OCD is characterized by obsessions and/or compulsions that a person experiences and is not able to stop.
Obsessions are recurrent or persistent thoughts, impulses, sensations, or images that intrude on one’s day thinking and can cause significant distress and interfere with daily functioning. They are not simply excessive worries about real problems. Examples of obsessions include a fear of contamination, fear that something terrible may happen to someone, need for symmetry, order, or precision, and disturbing thoughts or urges.
Compulsions are repetitive and excessive behaviors or acts that the person feels compelled to perform in response to – or independent of – obsessions. The behaviors can include excessive handwashing or showering, particular ordering or arranging things, repetitive and ritualized checking of doors, locks, stoves, touching, and counting.
OCD affects about 1-3% of the U.S. population, and the mean age of onset is about twenty years. Symptoms may worsen in relation to life stressors.
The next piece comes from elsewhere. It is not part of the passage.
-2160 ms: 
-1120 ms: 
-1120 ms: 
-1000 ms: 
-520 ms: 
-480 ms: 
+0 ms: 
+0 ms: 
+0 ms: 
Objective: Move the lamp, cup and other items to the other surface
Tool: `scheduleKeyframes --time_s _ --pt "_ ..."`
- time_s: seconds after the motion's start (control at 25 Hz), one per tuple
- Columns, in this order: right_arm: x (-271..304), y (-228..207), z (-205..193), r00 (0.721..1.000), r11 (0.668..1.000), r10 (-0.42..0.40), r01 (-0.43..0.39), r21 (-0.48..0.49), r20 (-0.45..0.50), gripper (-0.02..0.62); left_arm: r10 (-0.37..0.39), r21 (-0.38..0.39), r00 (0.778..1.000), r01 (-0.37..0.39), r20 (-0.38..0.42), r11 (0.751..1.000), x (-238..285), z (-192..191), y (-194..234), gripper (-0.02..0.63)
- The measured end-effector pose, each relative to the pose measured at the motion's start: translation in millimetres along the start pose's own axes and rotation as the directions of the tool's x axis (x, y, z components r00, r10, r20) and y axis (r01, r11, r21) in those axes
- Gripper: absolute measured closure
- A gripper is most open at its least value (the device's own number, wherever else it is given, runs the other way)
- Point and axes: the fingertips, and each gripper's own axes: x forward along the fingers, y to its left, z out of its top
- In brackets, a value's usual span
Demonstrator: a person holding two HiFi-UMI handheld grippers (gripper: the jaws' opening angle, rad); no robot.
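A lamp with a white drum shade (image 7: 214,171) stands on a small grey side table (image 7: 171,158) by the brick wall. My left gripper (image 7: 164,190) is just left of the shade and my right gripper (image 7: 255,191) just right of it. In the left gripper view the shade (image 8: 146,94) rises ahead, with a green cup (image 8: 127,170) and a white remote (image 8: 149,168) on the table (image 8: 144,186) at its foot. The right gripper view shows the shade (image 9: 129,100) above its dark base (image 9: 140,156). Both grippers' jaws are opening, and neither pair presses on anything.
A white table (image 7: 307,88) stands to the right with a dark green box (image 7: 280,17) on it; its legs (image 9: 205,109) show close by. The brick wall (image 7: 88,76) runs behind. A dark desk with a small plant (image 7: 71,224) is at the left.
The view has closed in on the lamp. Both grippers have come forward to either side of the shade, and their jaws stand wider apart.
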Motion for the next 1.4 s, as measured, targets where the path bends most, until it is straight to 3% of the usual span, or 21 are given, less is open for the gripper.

Many OCD patients also suffer from depression, social anxiety, panic disorder, eating disorders, and alcoholism.
Treatment of OCD includes cognitive behavioral therapy (CBT) with exposure and response prevention, medications, and surgery. CBT has proven to be a highly effective treatment for a large group of patients with mild to moderate OCD. Medications, especially those that increase the neurotransmitter serotonin, have also shown to significantly alleviate symptoms. Patients that have severe OCD or do not adequately respond to therapy or medications may be referred for neurosurgical treatments such as deep brain stimulation, capsulotomy, or cingulotomy.